Repairing Credit Problems

  • Many consumers charge too many of their purchases and later realize that they cannot afford the monthly payments.

  • To fix the problem, they have a few options to consider.

    • The first thing a consumer should do is contact the creditor.

      • Consumers can often work out a new payment plan to lower payments.

  • Consumers who are unable to work out their credit problems should talk to a credit counselor.

    • A credit counselor helps people work out a plan for getting out of debt.

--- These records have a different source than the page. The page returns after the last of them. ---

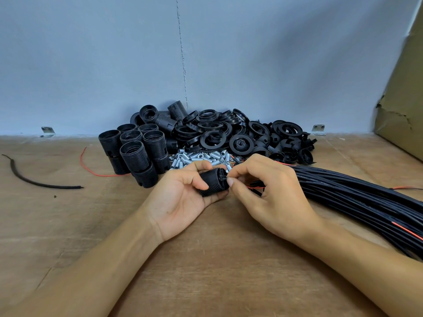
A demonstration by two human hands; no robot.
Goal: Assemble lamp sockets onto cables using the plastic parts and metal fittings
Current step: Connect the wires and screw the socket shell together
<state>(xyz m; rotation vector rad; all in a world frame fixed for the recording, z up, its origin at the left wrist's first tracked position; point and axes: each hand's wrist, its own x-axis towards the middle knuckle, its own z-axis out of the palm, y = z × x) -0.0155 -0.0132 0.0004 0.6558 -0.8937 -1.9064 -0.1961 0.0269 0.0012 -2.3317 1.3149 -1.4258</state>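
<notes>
Plywood tabletop (206,259) fills the bottom of the view, with both forearms coming in over it. Left hand (183,197) is curled around a black ribbed socket (211,183), holding it sideways just above the table with its closed end pointing right. Right hand (267,191) has thumb and forefinger pinched right at that end, and a cable end (258,192) with a thin red wire (256,186) is tucked under its fingers. What's actually in the pinch is too small to tell.

A fat cable bundle (357,197) lies on the table to the right, reaching in toward that hand. Just behind the hands sits a heap of shiny metal fittings (201,157). Left of those, stacked socket bodies (137,152) stand upright. Farther back there's a pile of black rings (215,131) and caps (290,147). Way off left lies a loose cable scrap (29,179). Blue wall (114,65) at the back, cardboard (405,99) at far right.
</notes>
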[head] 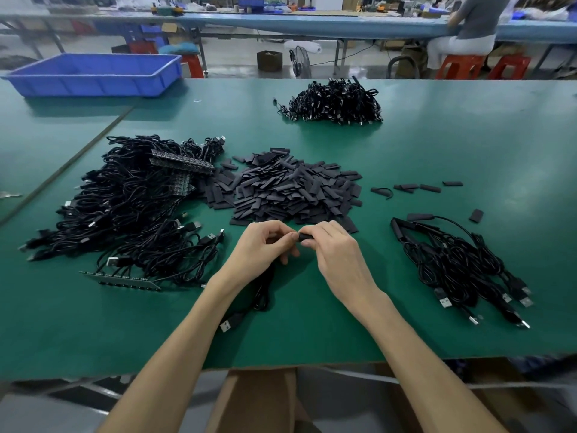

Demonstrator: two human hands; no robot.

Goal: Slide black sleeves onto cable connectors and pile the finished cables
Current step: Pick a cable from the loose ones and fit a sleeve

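At the near edge of the green table (312, 339), a black cable (261, 295) trails out from under my left wrist, its USB plug (229, 324) lying beside my forearm. Just beyond it, my left hand (265, 248) curls its fingers round the cable's upper end, and my right hand (335, 250) pinches a black sleeve (307, 236) between thumb and fingers. The two hands meet tip to tip above the table. To my right lies a small pile of sleeved cables (462, 264); to my left, a large tangle of cables (131, 207). Straight ahead sits the heap of loose sleeves (290, 189), with a few strays (415, 187) off to its right. Farther back lies another cable pile (337, 101), and a blue tray (93, 75) stands at the far left corner.
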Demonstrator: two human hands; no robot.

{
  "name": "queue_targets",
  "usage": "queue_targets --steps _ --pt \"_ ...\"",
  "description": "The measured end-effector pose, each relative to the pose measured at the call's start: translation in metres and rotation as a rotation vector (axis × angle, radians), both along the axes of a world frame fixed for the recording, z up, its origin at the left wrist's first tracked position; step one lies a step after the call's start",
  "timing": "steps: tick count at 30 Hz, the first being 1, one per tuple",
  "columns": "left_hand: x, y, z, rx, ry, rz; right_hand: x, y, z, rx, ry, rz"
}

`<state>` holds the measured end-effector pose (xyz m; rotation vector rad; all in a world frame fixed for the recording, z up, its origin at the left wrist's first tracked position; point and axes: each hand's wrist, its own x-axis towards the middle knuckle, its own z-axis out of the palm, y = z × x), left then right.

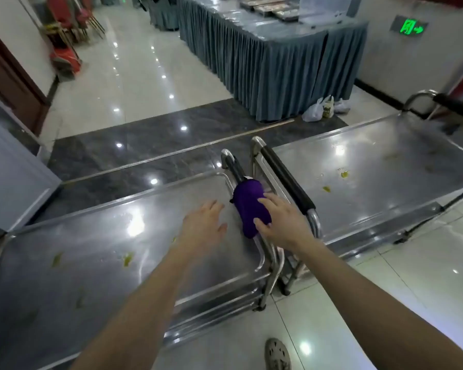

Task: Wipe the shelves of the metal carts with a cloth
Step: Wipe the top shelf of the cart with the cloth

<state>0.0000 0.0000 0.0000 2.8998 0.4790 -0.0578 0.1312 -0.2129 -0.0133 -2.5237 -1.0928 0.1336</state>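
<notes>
Loosely open, left hand hovers over the scrap-flecked shelf, right hand likewise, touching the handle-draped cloth.

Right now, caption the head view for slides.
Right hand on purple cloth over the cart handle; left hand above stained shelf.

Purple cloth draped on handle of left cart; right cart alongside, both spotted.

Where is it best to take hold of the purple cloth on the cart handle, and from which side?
Grip the purple cloth at its hump, where it is draped over the left cart's handle, coming from above as the right hand does. It lies over the bar, so lifting upward should free it; the other cart's handle crowds the right side.
</notes>
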Motion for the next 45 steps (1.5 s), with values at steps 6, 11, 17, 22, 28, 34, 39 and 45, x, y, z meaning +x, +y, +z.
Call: queue_targets --steps 6,11,17,22,28,34,39,45 --pt "0.04 -0.047 -0.029 -0.073 0.072 0.006 0.041 -0.02 -0.015 -0.102 0.151 0.165" --pt "0.05 -0.064 -0.052 -0.096 -0.056 0.123 0.051 -0.02 -0.031 -0.08 0.139 0.204" --pt "0.042 -0.056 -0.045 -0.089 -0.231 0.168 0.062 -0.011 -0.03 0.048 -0.02 0.226" --pt "0.029 -0.019 0.0 -0.041 -0.46 0.25 0.063 0.016 0.006 0.285 -0.126 0.309" --pt "-0.004 0.045 0.042 0.019 -0.547 0.315 0.055 0.081 0.046 0.43 -0.078 0.35" --pt "-0.018 0.117 0.026 -0.161 -0.318 0.351 0.058 0.144 0.029 0.148 0.162 0.412" --pt "0.009 0.162 0.006 -0.156 -0.214 0.343 0.073 0.189 0.018 -0.059 0.217 0.339" --pt "0.048 0.21 0.005 -0.07 -0.402 0.34 0.102 0.24 0.024 0.109 -0.052 0.189"
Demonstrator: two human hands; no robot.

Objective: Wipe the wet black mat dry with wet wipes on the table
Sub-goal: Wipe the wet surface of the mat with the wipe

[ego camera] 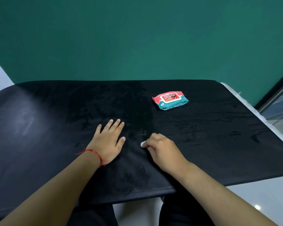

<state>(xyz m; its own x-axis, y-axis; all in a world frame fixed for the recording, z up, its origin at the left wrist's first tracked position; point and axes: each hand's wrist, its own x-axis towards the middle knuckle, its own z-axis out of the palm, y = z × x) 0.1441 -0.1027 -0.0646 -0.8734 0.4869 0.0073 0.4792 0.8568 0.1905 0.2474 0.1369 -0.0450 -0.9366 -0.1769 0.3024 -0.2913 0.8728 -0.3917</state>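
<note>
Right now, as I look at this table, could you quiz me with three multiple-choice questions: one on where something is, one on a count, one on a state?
1. Where does the pack lie on the mat?
A. at the near edge
B. beyond the right hand
C. at the far left corner

2. How many packs are there?
A. three
B. two
C. one

3. What is the right hand doing?
A. gripping a white wipe
B. lying flat
C. lifting the pack

Answers: 1 B, the pack sits farther back than the right hand and apart from it. 2 C, only one pack shows. 3 A, its fingers curl over a wipe on the mat.
</note>
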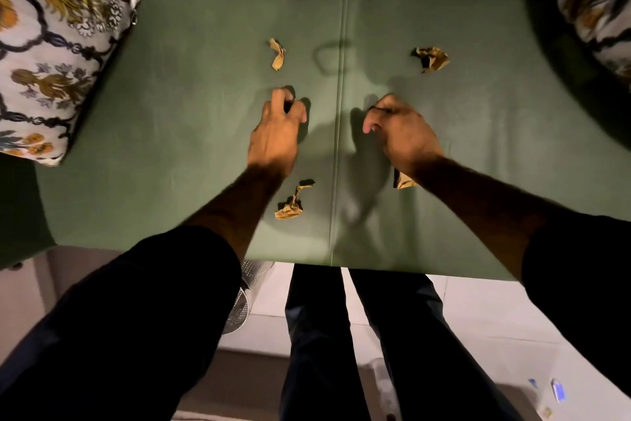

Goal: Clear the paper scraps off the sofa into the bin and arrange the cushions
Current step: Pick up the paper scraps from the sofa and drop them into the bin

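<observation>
Several crumpled brown paper scraps lie on the green sofa seat (pixel 191 106): one far left of the centre seam (pixel 277 54), one far right (pixel 432 59), one near the front edge (pixel 292 204), and one partly hidden under my right wrist (pixel 403 182). My left hand (pixel 278 125) hovers over the seat below the far left scrap, fingers curled and apart, holding nothing. My right hand (pixel 397 129) is right of the seam, fingers curled in, with nothing visible inside. A patterned cushion (pixel 51 45) leans at the left end, another (pixel 597 14) at the right end.
A perforated metal bin (pixel 246 291) stands on the pale floor in front of the sofa, mostly hidden behind my left sleeve. My legs stand against the sofa's front edge. Small blue and white items (pixel 556 388) lie on the floor at the lower right.
</observation>
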Motion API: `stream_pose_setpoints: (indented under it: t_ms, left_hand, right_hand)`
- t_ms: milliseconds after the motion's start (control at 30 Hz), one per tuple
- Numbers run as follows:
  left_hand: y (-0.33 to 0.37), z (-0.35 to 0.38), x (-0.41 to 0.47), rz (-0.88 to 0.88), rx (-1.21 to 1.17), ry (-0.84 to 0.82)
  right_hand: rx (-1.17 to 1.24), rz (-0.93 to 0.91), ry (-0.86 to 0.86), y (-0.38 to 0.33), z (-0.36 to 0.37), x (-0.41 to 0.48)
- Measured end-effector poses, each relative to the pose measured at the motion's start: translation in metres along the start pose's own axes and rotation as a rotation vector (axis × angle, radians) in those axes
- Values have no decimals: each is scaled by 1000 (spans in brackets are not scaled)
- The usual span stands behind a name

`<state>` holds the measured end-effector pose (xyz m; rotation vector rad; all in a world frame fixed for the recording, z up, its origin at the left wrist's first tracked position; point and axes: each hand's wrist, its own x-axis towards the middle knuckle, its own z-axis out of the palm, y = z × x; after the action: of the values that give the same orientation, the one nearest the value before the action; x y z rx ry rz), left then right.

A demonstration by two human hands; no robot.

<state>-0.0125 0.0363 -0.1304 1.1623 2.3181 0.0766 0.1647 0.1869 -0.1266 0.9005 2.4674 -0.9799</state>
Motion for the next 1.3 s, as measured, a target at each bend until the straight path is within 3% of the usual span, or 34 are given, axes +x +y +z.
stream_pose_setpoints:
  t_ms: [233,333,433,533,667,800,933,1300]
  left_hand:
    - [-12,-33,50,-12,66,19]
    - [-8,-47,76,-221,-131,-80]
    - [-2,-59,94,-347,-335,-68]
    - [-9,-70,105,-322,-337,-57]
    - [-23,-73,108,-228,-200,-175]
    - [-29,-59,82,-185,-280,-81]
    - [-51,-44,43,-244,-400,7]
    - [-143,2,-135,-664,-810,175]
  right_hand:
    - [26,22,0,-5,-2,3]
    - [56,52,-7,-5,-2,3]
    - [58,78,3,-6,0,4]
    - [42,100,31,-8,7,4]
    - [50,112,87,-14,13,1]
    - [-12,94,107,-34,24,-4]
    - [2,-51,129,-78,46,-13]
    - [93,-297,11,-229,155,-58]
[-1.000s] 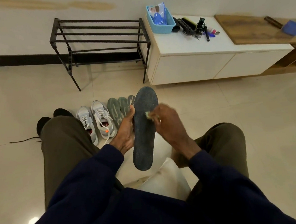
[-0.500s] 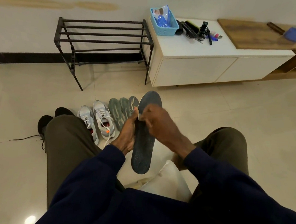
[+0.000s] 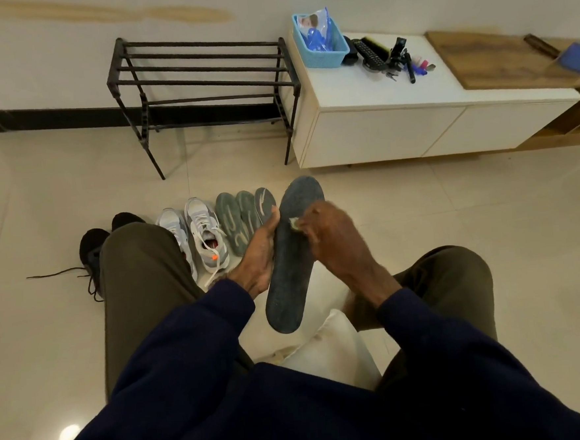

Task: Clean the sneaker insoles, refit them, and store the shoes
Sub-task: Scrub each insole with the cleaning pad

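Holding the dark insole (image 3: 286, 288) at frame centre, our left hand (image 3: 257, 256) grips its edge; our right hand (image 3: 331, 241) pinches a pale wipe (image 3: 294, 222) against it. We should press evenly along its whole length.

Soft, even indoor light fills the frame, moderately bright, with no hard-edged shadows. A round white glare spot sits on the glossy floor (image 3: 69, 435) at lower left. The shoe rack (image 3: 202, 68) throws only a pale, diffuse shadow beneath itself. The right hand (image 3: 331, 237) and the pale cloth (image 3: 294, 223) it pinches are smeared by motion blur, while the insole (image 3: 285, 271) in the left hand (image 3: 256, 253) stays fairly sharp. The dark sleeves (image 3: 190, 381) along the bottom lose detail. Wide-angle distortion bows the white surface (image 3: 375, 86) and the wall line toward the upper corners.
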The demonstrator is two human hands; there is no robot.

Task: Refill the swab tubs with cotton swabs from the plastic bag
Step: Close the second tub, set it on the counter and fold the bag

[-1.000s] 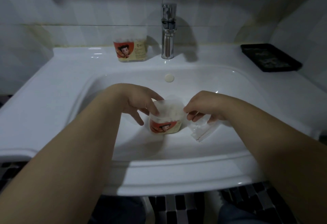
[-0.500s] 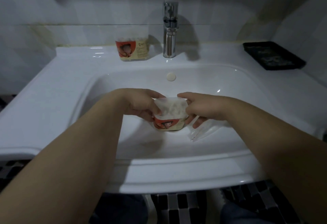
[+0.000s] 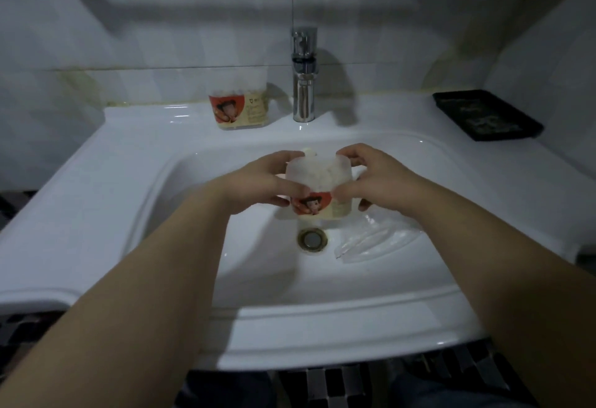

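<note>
Left hand (image 3: 258, 183) and right hand (image 3: 382, 182) clasp 1 swab tub (image 3: 317, 177) between them, over the sink (image 3: 129, 162).

Left forearm (image 3: 145, 278): bare, enters from the lower left corner and extends forward and inward.
Left hand (image 3: 266, 182): back up, fingers curled round the left side of a swab tub (image 3: 317, 178), thumb lying across its near face, fingertips at the far rim.
Right forearm (image 3: 483, 262): bare, enters from the lower right and angles inward.
Right hand (image 3: 377, 182): mirrors the left, with fingers curled round the tub's right side and thumb on the near face.
Both wrists roughly level.
</note>
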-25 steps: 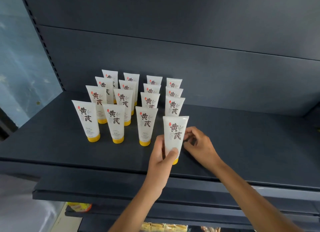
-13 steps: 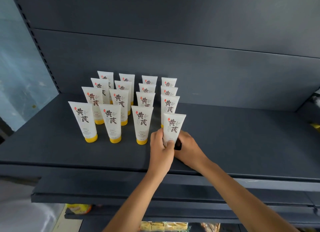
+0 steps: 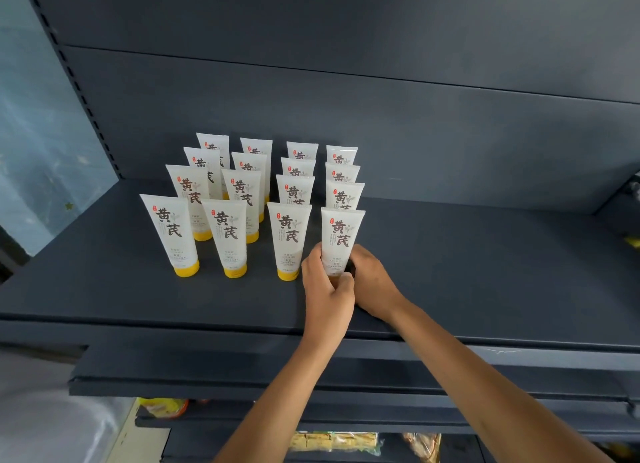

    • There are several different types of credit counseling services.

      • Many credit counseling services charge a fee to “clean up” a poor credit report.

  • Another possible solution is a consolidation loan.

    • A consolidation loan combines a consumer’s debts into one loan with lower payments

  • The last resort is to declare bankruptcy.

    • Bankruptcy is a legal process in which a borrower is relieved of debts after showing an inability to pay.

    • People should avoid bankruptcy because it gives a debtor a bad credit record that can last for 10 years.